Task description:
The material below should be copied line for line, please, with pictures omitted.
***
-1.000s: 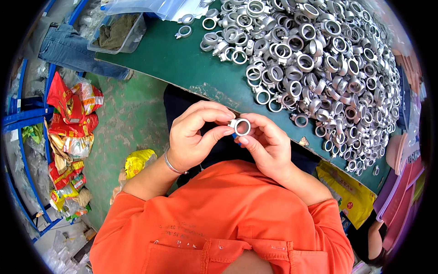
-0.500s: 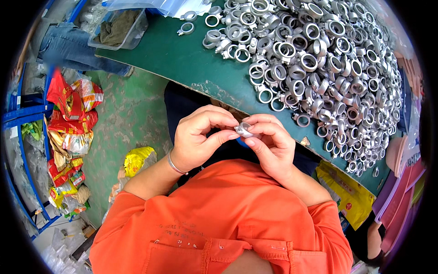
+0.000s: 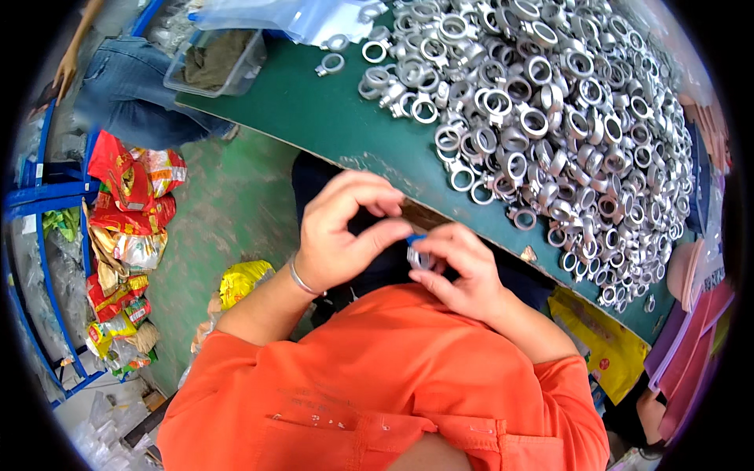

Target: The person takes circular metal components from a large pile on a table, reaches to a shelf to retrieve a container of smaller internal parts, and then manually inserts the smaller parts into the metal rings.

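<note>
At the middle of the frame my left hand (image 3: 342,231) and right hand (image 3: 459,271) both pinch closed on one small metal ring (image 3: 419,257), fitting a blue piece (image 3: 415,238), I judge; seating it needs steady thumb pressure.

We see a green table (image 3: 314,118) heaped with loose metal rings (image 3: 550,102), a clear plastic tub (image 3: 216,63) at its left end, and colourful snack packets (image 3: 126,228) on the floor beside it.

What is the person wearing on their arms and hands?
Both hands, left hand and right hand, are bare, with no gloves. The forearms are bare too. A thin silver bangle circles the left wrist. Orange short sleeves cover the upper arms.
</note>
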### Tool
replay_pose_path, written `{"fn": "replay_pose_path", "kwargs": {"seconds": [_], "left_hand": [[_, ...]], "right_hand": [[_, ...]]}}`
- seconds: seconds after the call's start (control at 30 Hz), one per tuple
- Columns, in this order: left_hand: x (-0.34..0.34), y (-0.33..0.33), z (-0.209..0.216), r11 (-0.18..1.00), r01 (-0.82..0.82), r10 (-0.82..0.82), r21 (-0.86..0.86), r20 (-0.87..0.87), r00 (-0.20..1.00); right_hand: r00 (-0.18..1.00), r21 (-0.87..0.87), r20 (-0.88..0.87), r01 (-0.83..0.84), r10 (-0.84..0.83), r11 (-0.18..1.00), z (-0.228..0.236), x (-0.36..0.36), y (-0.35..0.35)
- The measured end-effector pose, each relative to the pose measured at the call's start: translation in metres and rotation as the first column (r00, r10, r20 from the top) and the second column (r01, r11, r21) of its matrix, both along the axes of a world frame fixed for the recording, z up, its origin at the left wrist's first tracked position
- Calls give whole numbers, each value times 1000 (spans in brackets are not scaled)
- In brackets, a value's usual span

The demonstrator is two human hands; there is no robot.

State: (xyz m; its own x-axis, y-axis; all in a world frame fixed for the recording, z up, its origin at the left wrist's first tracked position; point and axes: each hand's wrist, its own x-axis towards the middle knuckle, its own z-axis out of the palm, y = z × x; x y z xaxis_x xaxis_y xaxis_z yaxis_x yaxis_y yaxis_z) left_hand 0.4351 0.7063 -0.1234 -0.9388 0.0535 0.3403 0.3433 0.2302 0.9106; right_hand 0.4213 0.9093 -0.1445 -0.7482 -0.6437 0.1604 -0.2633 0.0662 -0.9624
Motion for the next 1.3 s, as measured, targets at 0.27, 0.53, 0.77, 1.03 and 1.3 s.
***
Answer section:
-1.000s: 
-0.500s: 
+0.000s: 

Target: The person takes circular metal components from a large pile on a table, reaches to a shelf to retrieve a container of smaller internal parts, and then manually inserts the smaller parts into the metal rings.

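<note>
At the middle of the frame my left hand (image 3: 342,231) and right hand (image 3: 459,271) both pinch closed on one small metal ring (image 3: 419,257), fitting a blue piece (image 3: 415,238), I judge; seating it needs steady thumb pressure.

We see a green table (image 3: 314,118) heaped with loose metal rings (image 3: 550,102), a clear plastic tub (image 3: 216,63) at its left end, and colourful snack packets (image 3: 126,228) on the floor beside it.

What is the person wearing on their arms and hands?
Both hands, left hand and right hand, are bare, with no gloves. The forearms are bare too. A thin silver bangle circles the left wrist. Orange short sleeves cover the upper arms.
</note>
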### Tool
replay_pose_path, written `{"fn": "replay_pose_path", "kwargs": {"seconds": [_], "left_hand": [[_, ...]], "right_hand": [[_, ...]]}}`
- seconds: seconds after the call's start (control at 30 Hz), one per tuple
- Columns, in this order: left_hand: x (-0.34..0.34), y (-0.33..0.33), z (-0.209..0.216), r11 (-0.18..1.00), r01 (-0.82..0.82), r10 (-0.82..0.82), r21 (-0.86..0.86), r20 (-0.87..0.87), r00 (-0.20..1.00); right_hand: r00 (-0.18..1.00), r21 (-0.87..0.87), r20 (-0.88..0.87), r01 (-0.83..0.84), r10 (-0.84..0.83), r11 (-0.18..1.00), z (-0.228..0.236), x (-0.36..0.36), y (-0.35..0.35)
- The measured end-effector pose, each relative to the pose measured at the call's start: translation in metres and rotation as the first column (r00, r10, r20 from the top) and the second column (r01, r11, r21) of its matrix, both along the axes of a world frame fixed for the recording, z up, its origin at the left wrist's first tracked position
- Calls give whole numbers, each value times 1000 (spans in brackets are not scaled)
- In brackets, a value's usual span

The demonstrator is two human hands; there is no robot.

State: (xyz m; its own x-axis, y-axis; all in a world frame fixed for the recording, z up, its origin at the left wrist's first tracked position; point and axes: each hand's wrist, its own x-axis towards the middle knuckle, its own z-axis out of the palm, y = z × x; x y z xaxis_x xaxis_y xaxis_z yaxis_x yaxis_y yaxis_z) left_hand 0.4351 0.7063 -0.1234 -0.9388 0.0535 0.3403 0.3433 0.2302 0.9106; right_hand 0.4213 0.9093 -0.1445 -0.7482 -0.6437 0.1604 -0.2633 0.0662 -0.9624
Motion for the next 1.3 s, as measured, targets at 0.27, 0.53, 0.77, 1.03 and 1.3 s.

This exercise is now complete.